### About this exercise
Every record below should be retyped exactly, and no picture should appear in the copy.

[Dataset entries]

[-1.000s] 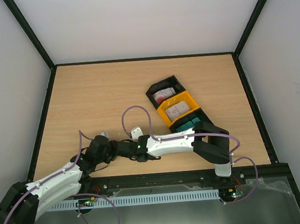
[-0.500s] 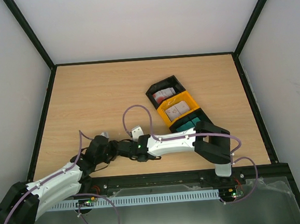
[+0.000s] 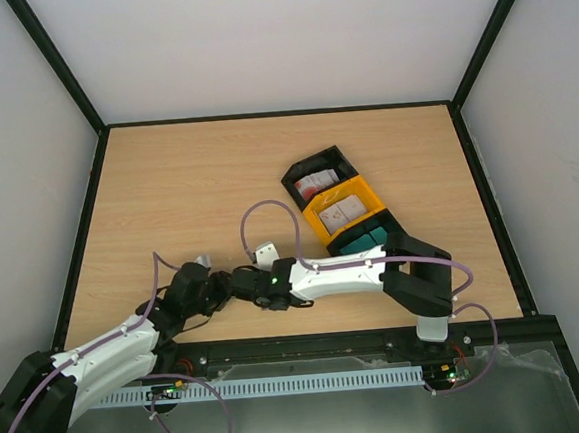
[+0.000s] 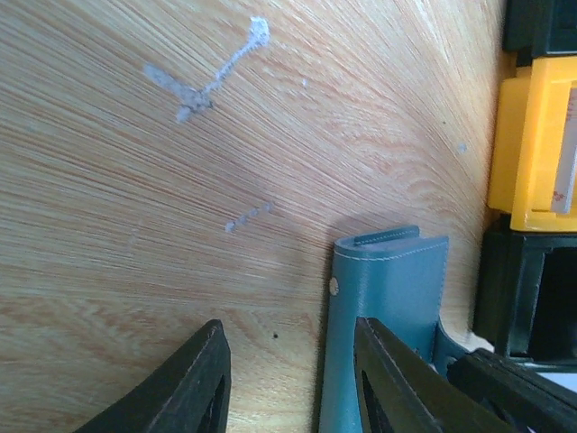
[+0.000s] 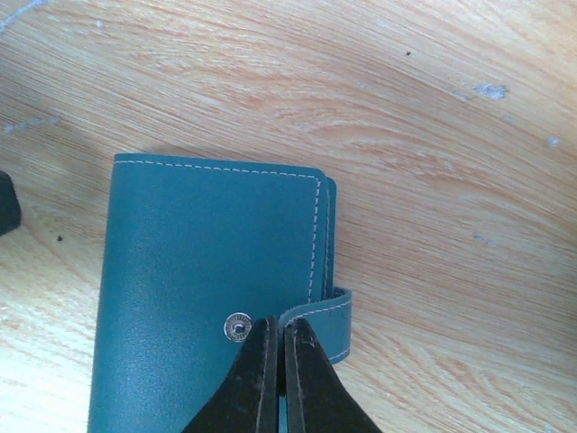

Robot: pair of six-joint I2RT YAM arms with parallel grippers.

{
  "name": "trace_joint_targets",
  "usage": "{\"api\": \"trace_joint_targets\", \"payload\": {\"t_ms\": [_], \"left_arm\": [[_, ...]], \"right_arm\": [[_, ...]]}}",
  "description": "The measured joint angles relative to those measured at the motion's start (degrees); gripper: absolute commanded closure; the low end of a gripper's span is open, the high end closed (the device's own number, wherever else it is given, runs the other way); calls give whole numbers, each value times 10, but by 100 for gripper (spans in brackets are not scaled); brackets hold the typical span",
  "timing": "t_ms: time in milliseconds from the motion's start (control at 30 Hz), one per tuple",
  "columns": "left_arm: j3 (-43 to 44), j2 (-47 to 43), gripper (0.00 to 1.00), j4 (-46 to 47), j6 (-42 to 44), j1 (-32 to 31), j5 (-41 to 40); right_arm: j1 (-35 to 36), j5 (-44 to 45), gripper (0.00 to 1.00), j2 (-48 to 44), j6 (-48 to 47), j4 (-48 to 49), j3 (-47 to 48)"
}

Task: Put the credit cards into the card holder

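Card holder (image 5: 207,289): lying flat and folded shut on the table (image 3: 187,184) near its front edge, just beside the green bin (image 3: 364,239).
Snap tab (image 5: 326,311): curling round the holder's edge, its end lifting off the metal stud.
Right gripper (image 5: 279,336): pressing its jaws together at the tab's end; whether the tab is being pinched between them cannot be told.
Left gripper (image 4: 288,327): hovering low with jaws apart, one finger over the holder's long edge, the other over bare wood.
Credit cards (image 3: 314,184): sitting in the tray, one in the black bin (image 3: 311,167), another in the yellow bin (image 3: 363,193), well apart from the holder.
Both arms: reaching inward, wrists meeting over the holder.
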Motion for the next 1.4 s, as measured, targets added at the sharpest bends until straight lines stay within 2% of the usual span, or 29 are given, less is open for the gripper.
{"api": "trace_joint_targets", "payload": {"t_ms": [300, 500, 767, 1400], "left_arm": [[-18, 3, 60, 45, -16, -45, 21], [-20, 48, 64, 97, -42, -83, 20], [-17, 117, 69, 169, -62, -105, 17], [-8, 148, 72, 187, -67, -117, 5]], "right_arm": [[-33, -68, 98, -34, -17, 82, -53], [-35, -89, 98, -34, -32, 110, -62], [-36, -103, 98, -36, -45, 136, -72], [-39, -115, 98, -44, -50, 162, -87]]}}
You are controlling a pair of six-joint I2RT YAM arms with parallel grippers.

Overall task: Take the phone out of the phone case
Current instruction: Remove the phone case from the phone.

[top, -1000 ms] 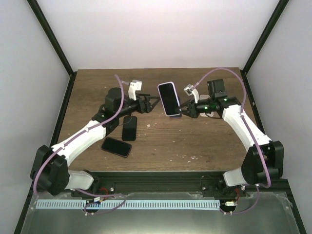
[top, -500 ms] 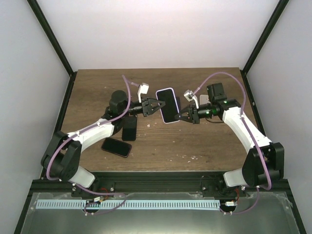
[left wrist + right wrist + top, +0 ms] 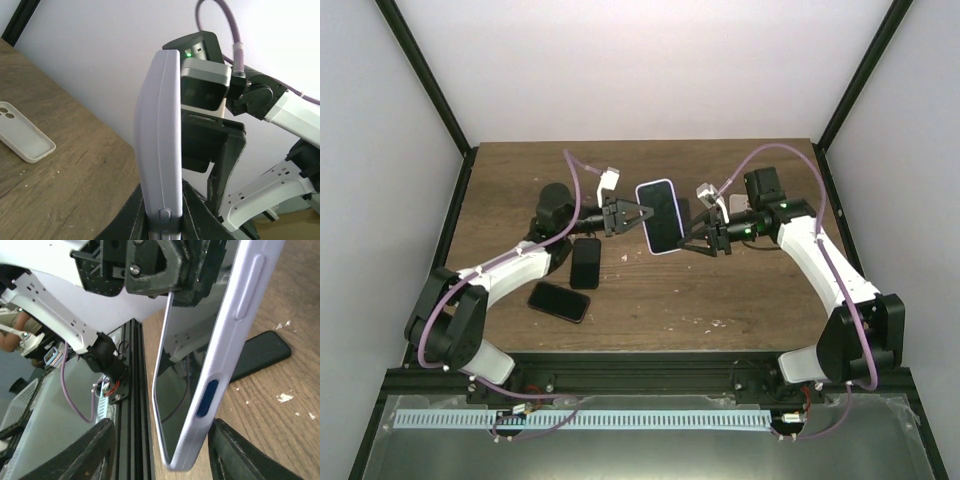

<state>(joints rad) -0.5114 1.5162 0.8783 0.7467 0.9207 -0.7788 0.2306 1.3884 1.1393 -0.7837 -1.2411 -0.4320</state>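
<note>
Lavender plastic of the phone case [image 3: 160, 140] wraps the phone [image 3: 661, 216], which sits fully inside it, the pair held on edge in the air above the brown wooden counter [image 3: 740, 290], screen toward the overhead camera. On the case's left side the left claw [image 3: 640, 216] is clamped onto its rim, a dark finger pressed to each face. On the case's right side the right claw [image 3: 688, 238] has its fingers spread apart, one on either side of the case's edge with a gap showing. Left of and nearer than the case, two black phones [image 3: 585, 263] [image 3: 558, 301] lie flat. Beyond the case an empty cream case [image 3: 25, 139] lies on the wood.
</note>
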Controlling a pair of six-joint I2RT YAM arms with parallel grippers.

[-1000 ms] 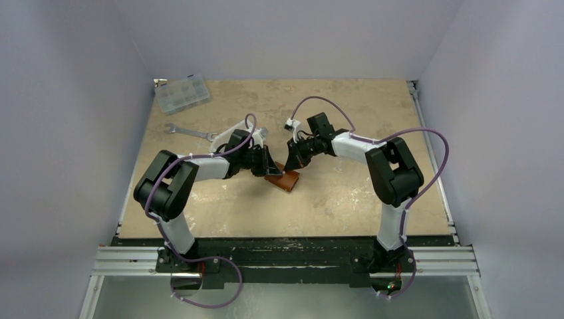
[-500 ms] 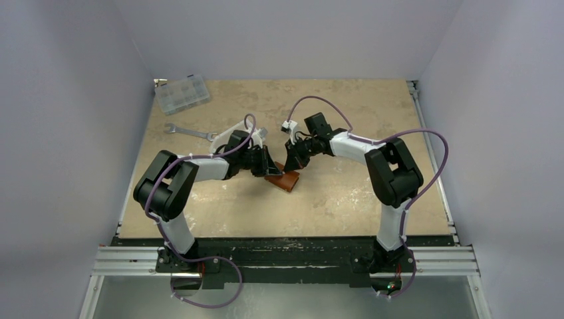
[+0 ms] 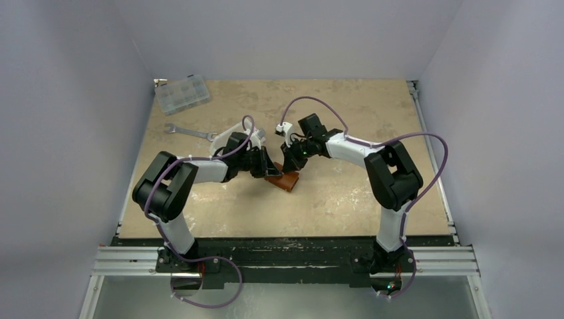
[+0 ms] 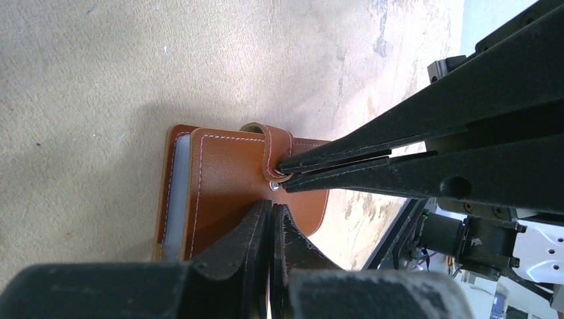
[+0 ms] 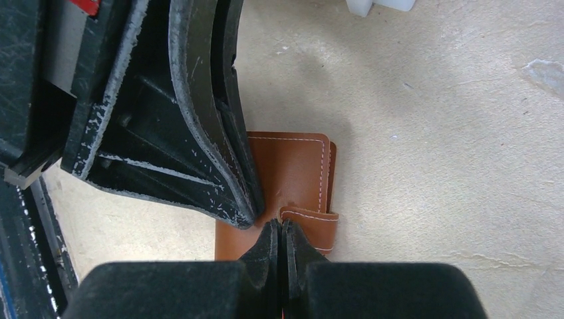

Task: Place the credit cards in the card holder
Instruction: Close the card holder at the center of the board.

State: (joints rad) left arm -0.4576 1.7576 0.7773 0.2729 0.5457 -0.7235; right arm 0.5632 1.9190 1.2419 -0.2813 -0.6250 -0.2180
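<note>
Mid-bench, both arms bend inward, wrists dipped nose to nose over the card holder (image 3: 284,179). The left pincer (image 4: 271,211) is squeezed together, tips pressing the brown cover. The right pincer (image 5: 279,227) is together too, tips at the snap strap (image 5: 311,227). The holder lies folded, flat, directly beneath both; wrench (image 3: 189,132) and clear box (image 3: 181,94) sit far left.

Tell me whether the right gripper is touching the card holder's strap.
Touching. The left wrist view shows the right gripper, shut, with its tips pressed against the end of the card holder's strap; no gap shows between them.
</note>
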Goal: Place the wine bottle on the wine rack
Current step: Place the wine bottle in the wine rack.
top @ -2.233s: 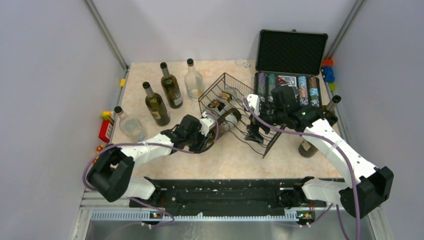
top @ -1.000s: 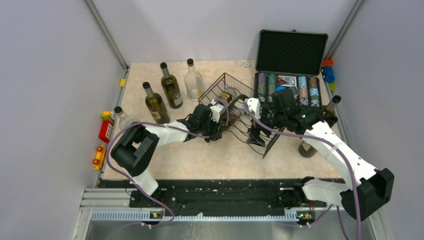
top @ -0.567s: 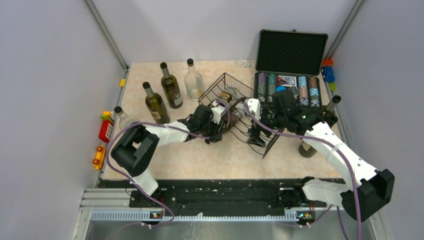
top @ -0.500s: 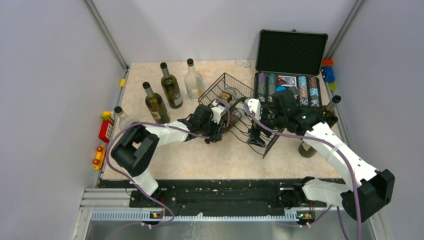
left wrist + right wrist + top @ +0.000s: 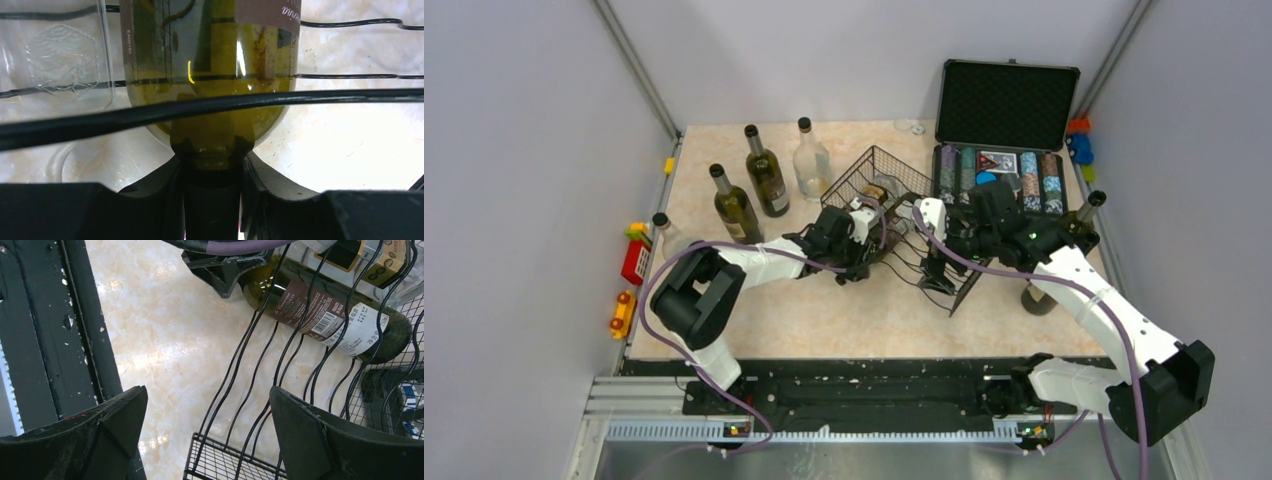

### Result of this exercise
[-1.000s] 
[-0.500s] 
[+0.000s] 
[+0.000s] 
[+0.000s] 

Robot: pair of six-joint I2RT YAM arms with parallel grippers.

{
  "name": "trace_joint_targets",
  "usage": "{\"api\": \"trace_joint_targets\", \"payload\": {\"t_ms\": [_], \"left_arm\": [[_, ...]], \"right_arm\": [[_, ...]]}}",
  "description": "The measured joint angles relative to those measured at the motion's start (degrees); gripper: absolute commanded closure; the low end of a gripper's span is open, the high end closed (the device's own number, wherever else it is given, runs the other way); calls give whole numbers, each value times 10, but by 100 for gripper (spans in brackets are not scaled); brackets hold the typical span",
  "timing": "t_ms: time in milliseconds from the motion's start (control at 30 Hz), one per tuple",
  "columns": "left_arm: j3 (-43 to 44), j2 (-47 to 43), gripper (0.00 to 1.00), j4 (-46 to 47), j6 (-42 to 44), j1 (-32 to 31), j5 (-41 to 40); right_arm: j1 (-35 to 36), j5 (-44 to 45), gripper (0.00 to 1.00), j2 (-48 to 44), j6 (-48 to 47), j4 (-48 to 49), j3 (-47 to 48)"
}

Task: Put the credit cards into the card holder

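Card holder (image 5: 207,289): lying flat and folded shut on the table (image 3: 187,184) near its front edge, just beside the green bin (image 3: 364,239).
Snap tab (image 5: 326,311): curling round the holder's edge, its end lifting off the metal stud.
Right gripper (image 5: 279,336): pressing its jaws together at the tab's end; whether the tab is being pinched between them cannot be told.
Left gripper (image 4: 288,327): hovering low with jaws apart, one finger over the holder's long edge, the other over bare wood.
Credit cards (image 3: 314,184): sitting in the tray, one in the black bin (image 3: 311,167), another in the yellow bin (image 3: 363,193), well apart from the holder.
Both arms: reaching inward, wrists meeting over the holder.
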Motion for the next 1.4 s, as measured, targets added at the sharpest bends until straight lines stay within 2% of the usual span, or 29 are given, less is open for the gripper.
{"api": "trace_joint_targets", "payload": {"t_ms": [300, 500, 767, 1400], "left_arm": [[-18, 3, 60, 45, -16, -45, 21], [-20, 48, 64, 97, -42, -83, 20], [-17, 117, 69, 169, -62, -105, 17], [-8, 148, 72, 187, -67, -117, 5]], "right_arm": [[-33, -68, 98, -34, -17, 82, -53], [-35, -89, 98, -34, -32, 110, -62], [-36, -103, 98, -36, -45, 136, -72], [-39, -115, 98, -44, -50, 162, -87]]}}
You are controlling a pair of six-joint I2RT YAM arms with parallel grippers.

Overall task: Take the phone out of the phone case
Current instruction: Remove the phone case from the phone.

[top, -1000 ms] 
[top, -500 ms] 
[left wrist + right wrist + top, +0 ms] 

<state>(joints rad) -0.5114 1.5162 0.8783 0.7467 0.9207 -0.7788 0.2306 1.3884 1.1393 -0.7837 -1.2411 -0.4320</state>
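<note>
Lavender plastic of the phone case [image 3: 160, 140] wraps the phone [image 3: 661, 216], which sits fully inside it, the pair held on edge in the air above the brown wooden counter [image 3: 740, 290], screen toward the overhead camera. On the case's left side the left claw [image 3: 640, 216] is clamped onto its rim, a dark finger pressed to each face. On the case's right side the right claw [image 3: 688, 238] has its fingers spread apart, one on either side of the case's edge with a gap showing. Left of and nearer than the case, two black phones [image 3: 585, 263] [image 3: 558, 301] lie flat. Beyond the case an empty cream case [image 3: 25, 139] lies on the wood.
</note>
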Controlling a pair of six-joint I2RT YAM arms with parallel grippers.

[-1000 ms] 
[-500 ms] 
[+0 ms] 
[+0 ms] 
[+0 ms] 

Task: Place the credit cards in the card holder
Instruction: Close the card holder at the center of the board.

State: (joints rad) left arm -0.4576 1.7576 0.7773 0.2729 0.5457 -0.7235; right arm 0.5632 1.9190 1.2419 -0.2813 -0.6250 -0.2180
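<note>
Mid-bench, both arms bend inward, wrists dipped nose to nose over the card holder (image 3: 284,179). The left pincer (image 4: 271,211) is squeezed together, tips pressing the brown cover. The right pincer (image 5: 279,227) is together too, tips at the snap strap (image 5: 311,227). The holder lies folded, flat, directly beneath both; wrench (image 3: 189,132) and clear box (image 3: 181,94) sit far left.

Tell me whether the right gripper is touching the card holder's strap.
Touching. The left wrist view shows the right gripper, shut, with its tips pressed against the end of the card holder's strap; no gap shows between them.
</note>
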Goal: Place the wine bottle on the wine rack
Current step: Place the wine bottle in the wine rack.
top @ -2.233s: 
top @ -1.000s: 
top @ -0.567s: 
top @ -0.500s: 
left wrist + right wrist + top @ +0.000s: 

This is the complete output.